No es el caso pretender la promoción de un debate sobre tribunales de ética o leyes que impongan ni principios éticos obligatorios ni restricciones a la libertad de expresión, como posiblemente surgirán iniciativas al respecto como reacción desde algunos sectores. Sí parece menester invitar a que los debates sobre contenidos, estéticas y estándares que pongan en juego los derechos y obligaciones de los trabajadores de los medios, de las empresas de medios de comunicación social y los derechos de los públicos –el plural es adrede– sean menos espasmódicos y muchísimo más visibles. En el año 2004 el Comité para la Eliminación de la Discriminación Racial de las Naciones Unidas le “recomendó” en su informe individual a la Argentina que tomara medidas para combatir la propaganda racista en los medios de información y nadie parecía asumir que ello importa la discusión de qué se emite y quién lo decide.

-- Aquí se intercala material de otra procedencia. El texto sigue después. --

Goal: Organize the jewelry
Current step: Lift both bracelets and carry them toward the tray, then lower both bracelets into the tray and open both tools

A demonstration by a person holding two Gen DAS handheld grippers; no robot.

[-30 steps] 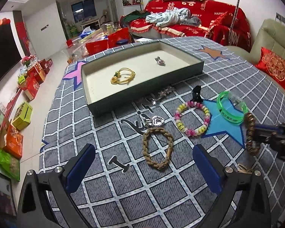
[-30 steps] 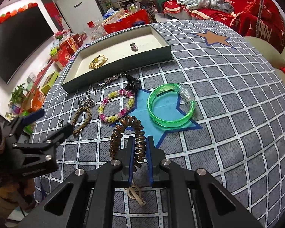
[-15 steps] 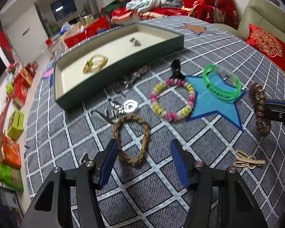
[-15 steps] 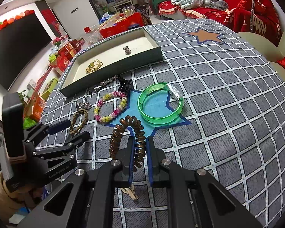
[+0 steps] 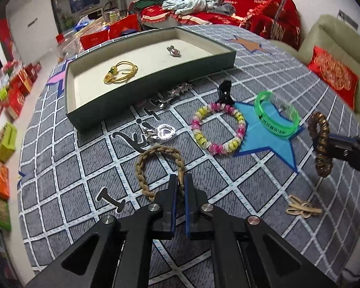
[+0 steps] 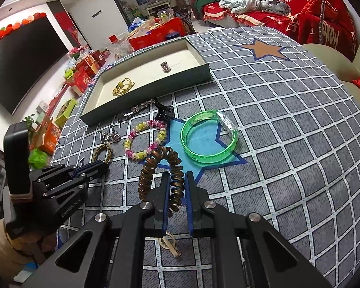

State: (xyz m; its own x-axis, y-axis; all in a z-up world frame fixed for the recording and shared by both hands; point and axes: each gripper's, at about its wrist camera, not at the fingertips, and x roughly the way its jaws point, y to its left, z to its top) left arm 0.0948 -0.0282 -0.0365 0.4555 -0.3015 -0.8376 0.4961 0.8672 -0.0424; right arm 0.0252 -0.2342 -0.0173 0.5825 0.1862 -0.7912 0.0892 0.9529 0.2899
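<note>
Lying beyond both grippers' fingers, the green tray [image 5: 156,81] holds a gold bangle [image 5: 120,72] and a small silver charm [image 5: 173,51]; the left gripper [image 5: 179,184] has just closed, pinching the braided bracelet [image 5: 156,165] whose loop stretches away from it on the bench [image 5: 60,168]; the right gripper [image 6: 177,187] grips the brown coil band [image 6: 160,168], arching upward.

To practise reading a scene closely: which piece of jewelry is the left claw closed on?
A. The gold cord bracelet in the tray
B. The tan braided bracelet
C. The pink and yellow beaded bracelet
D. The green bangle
B. The left claw has its pads pressed on the near end of the tan braided bracelet, while the other pieces lie untouched on the tablecloth or in the tray.
</note>
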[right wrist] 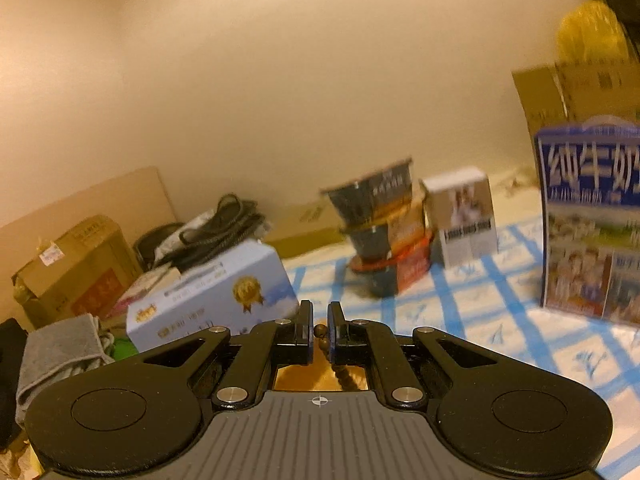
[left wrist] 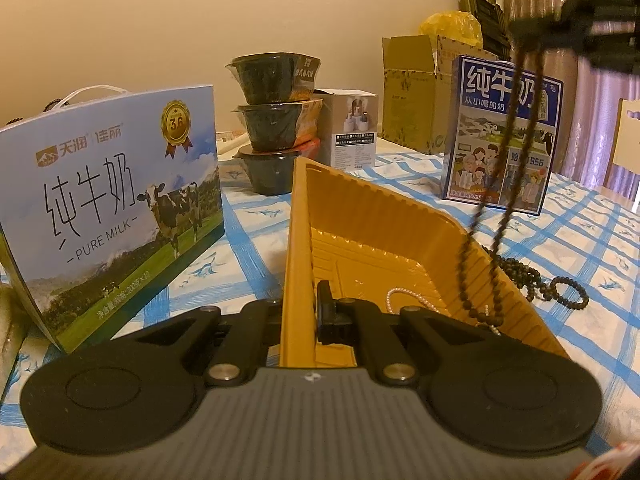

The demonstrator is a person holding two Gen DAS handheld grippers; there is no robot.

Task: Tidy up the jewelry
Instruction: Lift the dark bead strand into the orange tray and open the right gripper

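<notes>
The surface (left wrist: 592, 240), covered by a blue-and-white checked cloth printed with small whales, ran out of view on every side. Two milk cartons stood on it: a pale blue pure-milk carton with a cow picture (left wrist: 116, 208) at nine o'clock, its lower left corner cut off, and a dark blue milk carton with cartoon figures (left wrist: 504, 136) at two o'clock, partly crossed by hanging beads. A ribbed yellow plastic tray (left wrist: 360, 240) lay in the middle, tilted up, its near edge hidden behind the left tool (left wrist: 304, 312), whose jaws were clamped on the tray's left wall. Three black lidded bowls (left wrist: 272, 120) were stacked at twelve o'clock, one small white box (left wrist: 354, 132) just beside them.

A long dark brown bead necklace (left wrist: 516, 152) hung in two strands from the right tool (left wrist: 536, 46), seen blurred at one o'clock; its lower end reached into the tray while a further loop lay heaped on the cloth at three o'clock. In the right wrist view the right tool (right wrist: 320, 332) was closed on those beads (right wrist: 320, 331). One small white pearl chain (left wrist: 404, 294) rested inside the tray, partly hidden by the tool.
</notes>
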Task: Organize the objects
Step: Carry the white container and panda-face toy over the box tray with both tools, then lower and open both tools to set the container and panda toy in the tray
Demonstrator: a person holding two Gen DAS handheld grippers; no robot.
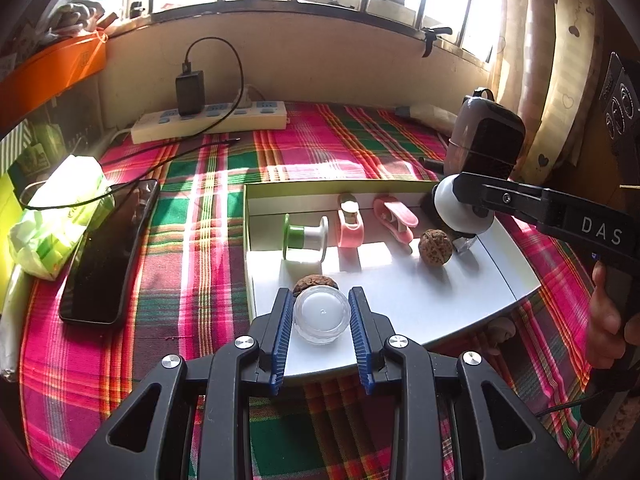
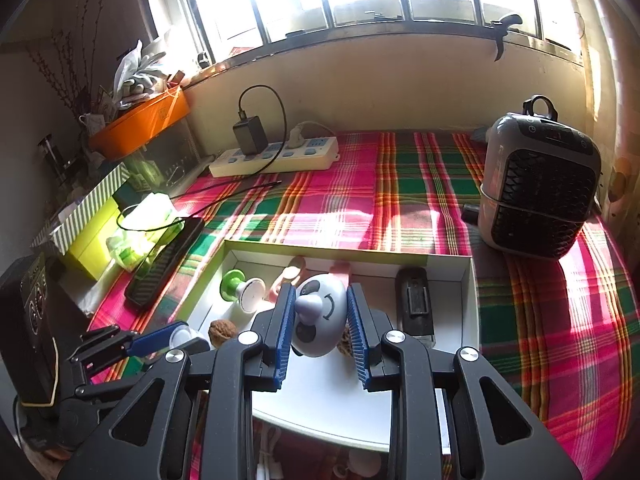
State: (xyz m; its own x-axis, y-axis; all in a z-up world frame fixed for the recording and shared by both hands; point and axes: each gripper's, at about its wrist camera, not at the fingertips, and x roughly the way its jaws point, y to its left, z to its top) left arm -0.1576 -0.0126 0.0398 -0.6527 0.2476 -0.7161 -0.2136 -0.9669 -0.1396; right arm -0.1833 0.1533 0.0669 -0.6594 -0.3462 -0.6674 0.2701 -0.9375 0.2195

Quizá sea necesario insistir respecto a que no es posible contemplar como solución salir a hacer leyes sino visibilizar las cuestiones y discutirlas escuchando la polifonía de voces de nuestra sociedad, y no acallándolas como si nada ocurriera. La Corte de los Estados Unidos ha dicho –en el que sea posiblemente el caso más famoso de radiodifusión (“Red Lion vs. FCC”)– que “es el derecho de los oyentes y televidentes, y no el derecho de los radiodifusores, el que es supremo en el caso”. Con más pluralidad, más debate y más derechos para los públicos las cosas deberían ir mejorando.
* Doctor en Comunicación. Abogado. Docente e investigador. Ex vicedecano de la Facultad de Ciencias Sociales UBA.